Panglimanews.com– Keadilan seolah mati di Kabupaten Bantaeng. Seorang pedagang kecil bernama Alvi Syahrini menjerit karena laporannya atas dugaan penggelapan sertifikat kios senilai Rp180 juta tak kunjung diusut oleh aparat penegak hukum.
Meski sudah dua kali melapor ke Polres Bantaeng, kasus ini terkesan diabaikan.
Alvi, yang sehari-hari berjualan di Pasar Baru Bantaeng, merasa aparat tidak memberikan perlindungan hukum yang layak bagi masyarakat kecil sepertinya.
“Saya sudah melapor dua kali, tapi sampai sekarang tidak ada tindakan nyata. Saya hanya ingin hak saya dikembalikan, keadilan seharusnya tidak dipermainkan,” tegas Alvi kepada media, Senin (23/09/2024).
Sertifikat Kios Raib, Polisi Tak Bertindak
Kisah ini bermula ketika Alvi membeli kios di Pasar Baru dari seorang penjual bernama Yunita Oktaviani seharga Rp180 juta.
Pembayaran dilakukan secara bertahap, namun saat transaksi selesai, Yunita gagal menyerahkan sertifikat yang menjadi bukti sah kepemilikan kios tersebut.
Lebih parahnya, sertifikat tersebut ternyata berada di tangan bank karena Yunita memiliki utang yang belum lunas.
Alvi akhirnya terpaksa melunasi sisa utang Yunita kepada bank BRI sebesar Rp50 juta.
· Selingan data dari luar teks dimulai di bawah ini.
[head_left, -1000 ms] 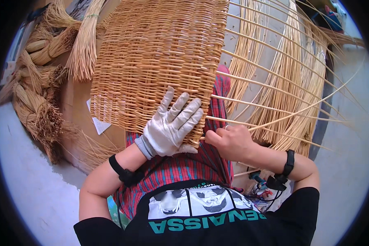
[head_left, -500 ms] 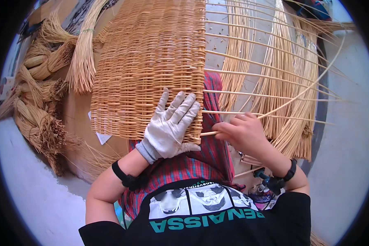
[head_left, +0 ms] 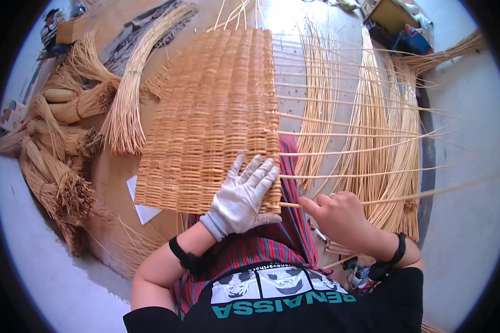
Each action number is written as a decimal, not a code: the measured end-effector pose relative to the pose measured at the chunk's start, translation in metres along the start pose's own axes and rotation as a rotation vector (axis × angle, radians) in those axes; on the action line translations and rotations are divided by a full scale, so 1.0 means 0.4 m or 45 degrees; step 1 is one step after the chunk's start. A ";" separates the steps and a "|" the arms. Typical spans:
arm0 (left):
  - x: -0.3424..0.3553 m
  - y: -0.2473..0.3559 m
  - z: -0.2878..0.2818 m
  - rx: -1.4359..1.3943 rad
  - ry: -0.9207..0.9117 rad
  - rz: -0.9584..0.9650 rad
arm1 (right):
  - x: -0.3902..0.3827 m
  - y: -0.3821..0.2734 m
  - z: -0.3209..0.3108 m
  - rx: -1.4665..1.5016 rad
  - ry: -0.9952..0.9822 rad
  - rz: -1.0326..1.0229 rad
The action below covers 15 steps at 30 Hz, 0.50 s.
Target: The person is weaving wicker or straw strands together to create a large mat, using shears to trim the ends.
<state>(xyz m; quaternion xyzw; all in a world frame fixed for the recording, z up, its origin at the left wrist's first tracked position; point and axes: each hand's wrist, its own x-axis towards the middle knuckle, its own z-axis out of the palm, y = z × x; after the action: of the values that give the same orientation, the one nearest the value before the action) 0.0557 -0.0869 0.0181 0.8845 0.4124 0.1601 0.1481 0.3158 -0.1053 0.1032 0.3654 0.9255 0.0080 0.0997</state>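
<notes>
Close together at one corner of the wicker panel (head_left: 211,116)

The panel stretches away from the person, its near end over red plaid cloth (head_left: 228,255). On its near right corner the gloved left hand (head_left: 240,200) lies palm down, fingers straight and slightly parted, resting flat on the weave rather than closing round it; the thumb lies along the near edge. Just off the panel's right edge, the bare right hand (head_left: 339,219) has its fingers curled in, thumb and forefinger pinching a pale rod (head_left: 289,205) that juts from that edge. Farther up the same edge, thin canes (head_left: 366,174) stick out in a row. Beyond them, right of the panel, lie long loose stalks (head_left: 397,216). Left of the panel, tied bundles (head_left: 64,180) are heaped, and a white sheet (head_left: 146,215) shows beside its near left corner.
</notes>
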 end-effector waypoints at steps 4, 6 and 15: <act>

Namun, sertifikat yang diharapkan tidak juga diberikan, dengan alasan bahwa sertifikat kios tersebut terikat dengan sertifikat rumah yang juga dijaminkan Yunita ke bank.
“Saya sudah melunasi utangnya, tapi ternyata sertifikat yang dijanjikan malah dipegang oleh kakaknya. Mereka mengklaim, kakaknya yang melunasi sertifikat tersebut, dan sekarang mereka menolak menyerahkan hak saya,” jelas Alvi dengan kecewa.
Kejanggalan Penanganan Kasus
Tidak hanya persoalan penggelapan, Alvi juga menyoroti adanya kejanggalan dalam penanganan laporannya di Polres Bantaeng.
Berdasarkan Surat Pemberitahuan Perkembangan Hasil Penyelidikan (SP2HP) yang diterimanya, kasus yang seharusnya ditangani oleh Unit Reserse Kriminal Umum malah dialihkan ke Unit Perlindungan Perempuan dan Anak (PPA) serta Tipikor.
Langkah ini jelas mengundang kecurigaan.
“Ini kasus penggelapan, tapi malah ditangani oleh unit yang tidak seharusnya. Ada apa ini? Saya curiga ada permainan di belakang layar,” sergah Alvi dengan nada kesal.
Lebih menyakitkan lagi, laporan pertama yang dibuatnya pada Juni 2023 hingga kini belum ada perkembangan signifikan.
Bahkan laporan keduanya, yang dibuat dengan bantuan pengacara, malah dihentikan tanpa alasan yang jelas.
Upaya Mediasi Gagal
Upaya mediasi yang dilakukan pengacara Alvi juga berakhir tanpa hasil. Yunita dan keluarganya menawarkan dua pilihan yang menurut Alvi sangat merugikan.
Mereka meminta Alvi membayar Rp130 juta tambahan untuk mendapatkan sertifikat kiosnya kembali, atau menerima uang pengganti sebesar Rp100 juta dengan syarat menyerahkan sertifikat yang sudah dipegangnya.
“Saya tidak bisa terima kedua pilihan itu. Sertifikat kios itu sudah saya bayar, kenapa saya harus membayar lagi? Ini jelas tidak adil,” ungkap Alvi dengan nada tegas.
Ancaman Jual Kios ke Pihak Lain
Lebih parah lagi, Yunita dan suaminya diduga mengancam akan menjual kios tersebut kepada pihak lain jika Alvi tidak menerima tawaran mereka.
“Mereka bilang akan menjual ke orang lain dan hanya memberikan saya uang pengganti Rp100 juta. Ini benar-benar penindasan terhadap orang kecil,” ujar Alvi dengan marah.
Alvi kini hanya berharap keadilan bisa ditegakkan dan laporannya diproses dengan transparan. Ia mendesak agar Propam Polda Sulsel turun tangan menyelidiki Polres Bantaeng dan memastikan kasus ini ditangani dengan benar.
“Saya hanya ingin hak saya kembali, dan aparat hukum bertindak sesuai kewajibannya. Keadilan itu harus nyata, bukan hanya omong kosong,” tutup Alvi penuh harap.